It’s been illegal since 1974 to ride a bicycle on a street or any public property in Manteca unless it was registered and licensed by the city.
The municipal code spells out the cost of a license — $2 — and the fact it must be renewed every three years.
Given it is almost completely ignored plus the registration and licensing of stickers requires employee hours, Interim Police Chief Mike Aguilar is recommending the City Council when they meet tonight at 7 p.m. to eliminate the requirement as outlined in the municipal code.

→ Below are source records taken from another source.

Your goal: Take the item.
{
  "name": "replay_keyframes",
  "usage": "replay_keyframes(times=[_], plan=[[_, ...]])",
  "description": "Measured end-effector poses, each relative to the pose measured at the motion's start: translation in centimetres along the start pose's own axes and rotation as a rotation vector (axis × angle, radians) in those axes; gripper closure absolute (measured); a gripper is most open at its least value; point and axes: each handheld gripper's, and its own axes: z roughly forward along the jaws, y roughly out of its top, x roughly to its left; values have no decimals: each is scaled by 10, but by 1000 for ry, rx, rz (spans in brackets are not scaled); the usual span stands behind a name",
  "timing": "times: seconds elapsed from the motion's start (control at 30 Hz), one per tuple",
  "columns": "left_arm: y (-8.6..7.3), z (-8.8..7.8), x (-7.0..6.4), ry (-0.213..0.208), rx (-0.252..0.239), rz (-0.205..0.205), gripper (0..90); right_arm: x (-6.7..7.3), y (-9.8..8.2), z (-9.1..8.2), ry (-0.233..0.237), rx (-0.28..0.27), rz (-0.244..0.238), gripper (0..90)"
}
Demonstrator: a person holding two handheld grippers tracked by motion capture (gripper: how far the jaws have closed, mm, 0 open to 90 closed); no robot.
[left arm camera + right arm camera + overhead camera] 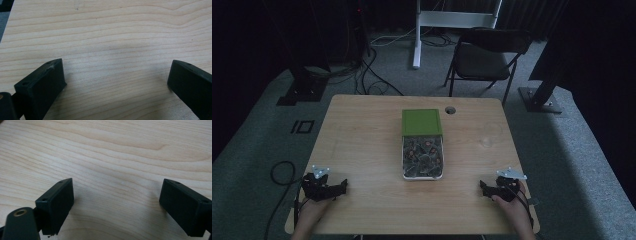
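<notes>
High view: tools near table front edge

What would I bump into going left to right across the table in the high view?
Left hand-held gripper → clear box with the green lid → right hand-held gripper.

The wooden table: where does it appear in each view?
High view: the table lies at centre, a green-lidded box in its middle.
Left gripper view: its top spreads behind the open left hand-held gripper.
Right gripper view: the same, behind the open right hand-held gripper.
Shared landmark: the pale wood grain.
</notes>
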Motion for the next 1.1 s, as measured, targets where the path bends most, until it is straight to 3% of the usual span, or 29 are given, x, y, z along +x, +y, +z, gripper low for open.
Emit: replay_keyframes(times=[0.7, 1.1], plan=[[0, 0, 0, 0, 0, 0, 17, -1, 2, -2, -3, -8, 22, 123], [0, 0, 0, 0, 0, 0, 17, 6, 22, -13, 15, -52, 3, 124]])
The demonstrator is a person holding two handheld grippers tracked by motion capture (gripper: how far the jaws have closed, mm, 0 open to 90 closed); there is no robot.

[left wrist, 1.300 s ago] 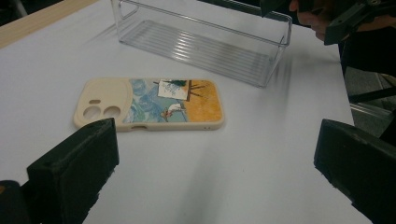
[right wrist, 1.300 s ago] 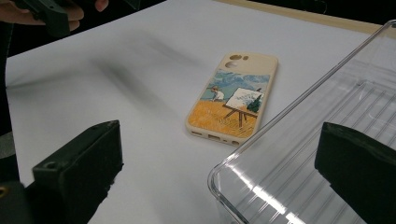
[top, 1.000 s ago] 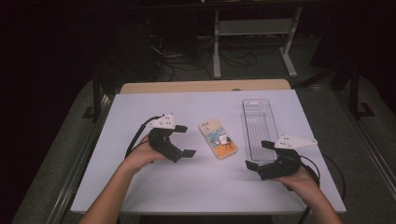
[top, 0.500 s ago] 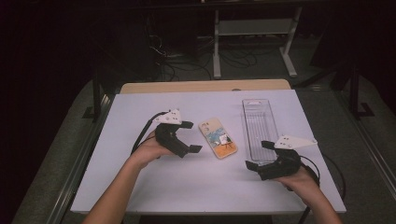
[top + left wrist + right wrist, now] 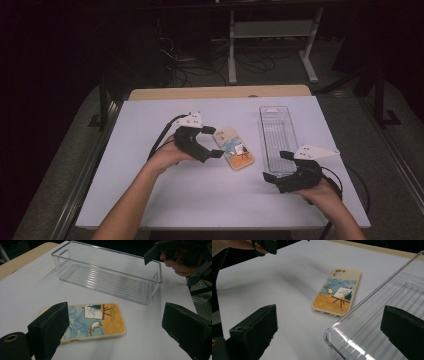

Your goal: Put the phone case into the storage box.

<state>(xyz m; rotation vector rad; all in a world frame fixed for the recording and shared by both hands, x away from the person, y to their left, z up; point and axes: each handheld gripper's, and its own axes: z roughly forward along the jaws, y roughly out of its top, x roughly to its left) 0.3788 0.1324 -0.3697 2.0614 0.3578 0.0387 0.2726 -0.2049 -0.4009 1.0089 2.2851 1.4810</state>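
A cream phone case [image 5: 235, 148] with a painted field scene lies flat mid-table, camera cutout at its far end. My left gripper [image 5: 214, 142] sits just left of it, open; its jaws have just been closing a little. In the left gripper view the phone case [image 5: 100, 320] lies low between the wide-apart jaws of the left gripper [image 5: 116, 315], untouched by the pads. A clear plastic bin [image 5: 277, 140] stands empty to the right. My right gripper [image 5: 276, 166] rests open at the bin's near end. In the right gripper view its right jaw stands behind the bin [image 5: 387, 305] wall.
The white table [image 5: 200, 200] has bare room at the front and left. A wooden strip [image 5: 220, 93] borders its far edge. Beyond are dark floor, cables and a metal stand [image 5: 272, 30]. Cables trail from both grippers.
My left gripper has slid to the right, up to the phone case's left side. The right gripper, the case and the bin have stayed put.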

“While the police department encourages every citizen to keep their bicycle information on file for use if the bicycle is stolen, we do not believe the city needs to be involved in this process and it can be accomplished by bike owners themselves,” Aguilar noted in a report to the council. “In the event a bicycle is stolen, there is a state-wide system where the serial number can be entered, along with the bicycle description, to help recover the bicycle.”
What is in the ordinance that some might argue is not being enforced either but isn’t being eliminated are city laws regarding riding bicycles on sidewalks and how they are parked.
Under the ordinance:
*No person is allowed to ride a bicycle on a sidewalk in a business district.

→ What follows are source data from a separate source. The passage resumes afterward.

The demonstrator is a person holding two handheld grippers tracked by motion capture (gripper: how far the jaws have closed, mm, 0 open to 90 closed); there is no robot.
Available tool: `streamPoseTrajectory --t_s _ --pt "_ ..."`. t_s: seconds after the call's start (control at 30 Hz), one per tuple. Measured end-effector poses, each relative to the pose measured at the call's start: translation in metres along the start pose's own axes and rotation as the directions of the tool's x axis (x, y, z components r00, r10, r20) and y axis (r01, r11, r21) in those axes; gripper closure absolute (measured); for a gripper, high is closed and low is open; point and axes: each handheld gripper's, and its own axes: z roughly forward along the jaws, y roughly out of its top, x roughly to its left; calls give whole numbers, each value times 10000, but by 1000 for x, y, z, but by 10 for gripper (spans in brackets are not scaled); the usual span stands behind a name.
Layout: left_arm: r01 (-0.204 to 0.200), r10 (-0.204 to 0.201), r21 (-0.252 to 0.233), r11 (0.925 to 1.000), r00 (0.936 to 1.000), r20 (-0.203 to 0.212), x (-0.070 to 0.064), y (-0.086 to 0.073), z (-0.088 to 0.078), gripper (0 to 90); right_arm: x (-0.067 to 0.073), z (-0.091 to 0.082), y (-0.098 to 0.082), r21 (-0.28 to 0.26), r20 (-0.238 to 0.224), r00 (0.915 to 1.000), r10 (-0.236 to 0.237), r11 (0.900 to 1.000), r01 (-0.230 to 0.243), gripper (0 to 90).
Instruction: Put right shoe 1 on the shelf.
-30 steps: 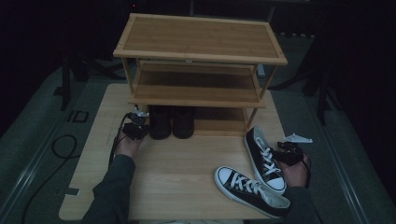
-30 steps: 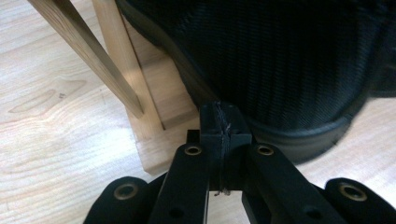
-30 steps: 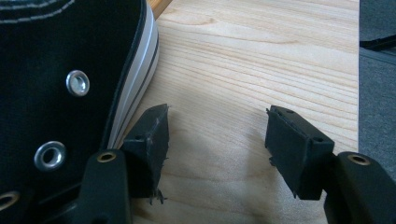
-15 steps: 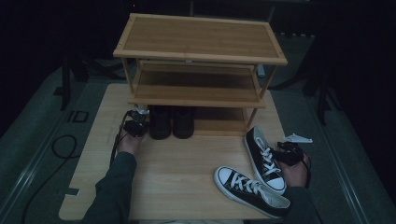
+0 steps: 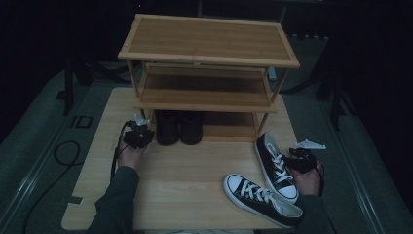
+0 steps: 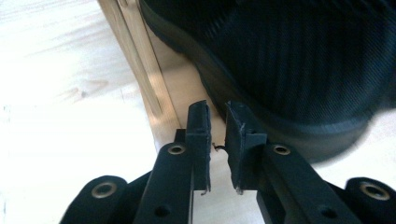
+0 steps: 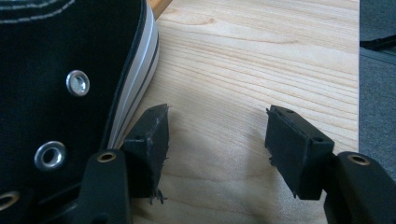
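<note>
On the table (image 5: 195, 170) stands a three-tier wooden rack (image 5: 207, 53), and two black shoes (image 5: 179, 127) sit side by side on its bottom shelf, toward the left end. The left gripper (image 5: 138, 138) rests at about 9 o'clock of these shoes, just beside the left one and the rack's front left post. In the left gripper view its jaws have just been opening and now stand a narrow gap apart with nothing between them; the shoe's black sole (image 6: 261, 107) lies just beyond the tips at about 1 o'clock. Two black-and-white sneakers (image 5: 275, 165) lie on the table at the rack's 5 o'clock. The right gripper (image 5: 302, 160) sits at 3 o'clock of the farther sneaker, its jaws spread wide over bare wood, the left jaw close beside the sneaker's white sole (image 7: 133, 88).
</note>
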Motion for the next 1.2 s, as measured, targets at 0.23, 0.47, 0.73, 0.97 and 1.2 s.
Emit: streamPoseTrajectory --t_s 0.23,0.47,0.73,0.97,1.2 --pt "-458 455 30 9989 9968 651 -18 -27 -14 687 0 0 0 0 2 10000 -5 10000 5 397" --pt "-312 306 28 9995 9923 1200 -25 -46 -9 649 0 0 0 1 2 10000 23 10000 -23 397" --pt "-299 306 -68 9995 9885 1480 -31 -54 -4 624 0 0 0 3 -14 10000 48 10000 -48 397" --pt "-325 388 -423 9986 9868 1575 -35 -58 -2 581 0 0 0 -1 -13 10000 57 10000 -57 397" --pt "-780 828 -408 9961 9878 1320 -41 -58 -2 548 -1 0 0 10 -63 10000 11 10000 -11 398"
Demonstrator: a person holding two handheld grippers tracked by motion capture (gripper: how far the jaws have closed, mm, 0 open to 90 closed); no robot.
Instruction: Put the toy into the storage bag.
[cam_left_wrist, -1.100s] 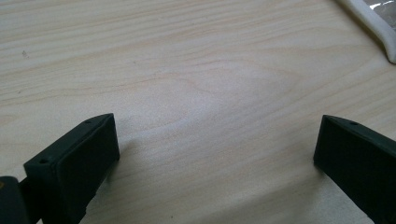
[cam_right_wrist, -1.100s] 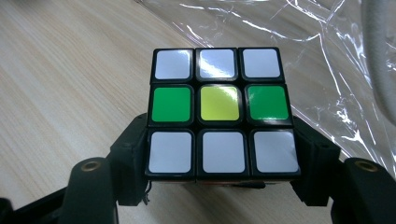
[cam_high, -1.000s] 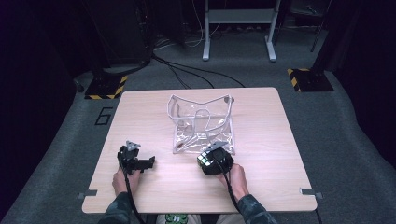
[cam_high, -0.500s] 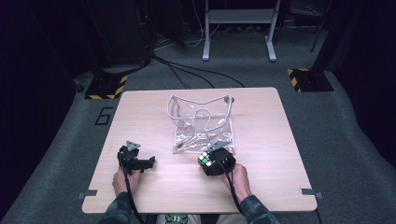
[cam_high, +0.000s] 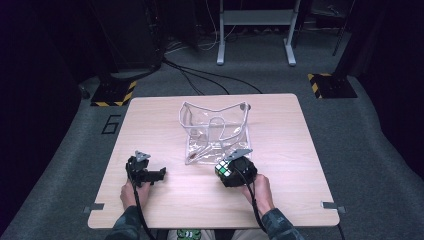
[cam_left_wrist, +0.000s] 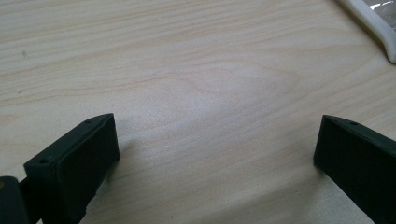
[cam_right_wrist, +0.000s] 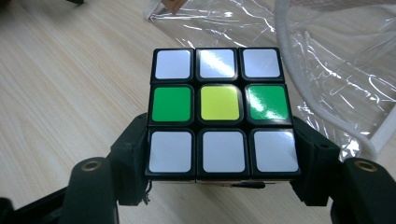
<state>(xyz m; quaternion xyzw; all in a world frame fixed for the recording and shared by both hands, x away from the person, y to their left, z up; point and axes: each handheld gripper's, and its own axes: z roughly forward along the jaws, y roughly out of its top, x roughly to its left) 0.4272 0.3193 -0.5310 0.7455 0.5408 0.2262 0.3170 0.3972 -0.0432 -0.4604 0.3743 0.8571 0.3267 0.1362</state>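
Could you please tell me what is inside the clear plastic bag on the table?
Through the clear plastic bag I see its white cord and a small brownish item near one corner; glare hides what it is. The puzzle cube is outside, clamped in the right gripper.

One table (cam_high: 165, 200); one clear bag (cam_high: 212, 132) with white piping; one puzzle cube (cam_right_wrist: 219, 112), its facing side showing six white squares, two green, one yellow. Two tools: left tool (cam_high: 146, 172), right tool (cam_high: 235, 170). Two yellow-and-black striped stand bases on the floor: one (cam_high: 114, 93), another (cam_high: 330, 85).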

*No one that is 12 years or order may ride a bicycle on a sidewalk in any district including residential neighborhoods.
*Whenever any person is riding on a sidewalk they must yield the right-of-way to pedestrians and give an audible signal before overtaking and passing a pedestrian.
*No person shall park a bicycle against any window or parking sign or in the main traveled portion of the sidewalk or in a manner that constitutes a hazard to pedestrians, traffic, or property. If there is no bike rack nearby bicycles may be parked in an upright position (using a kickstand) on the sidewalk in an upright position parallel to the curb in such a manner that the least obstruction to pedestrian traffic occurs.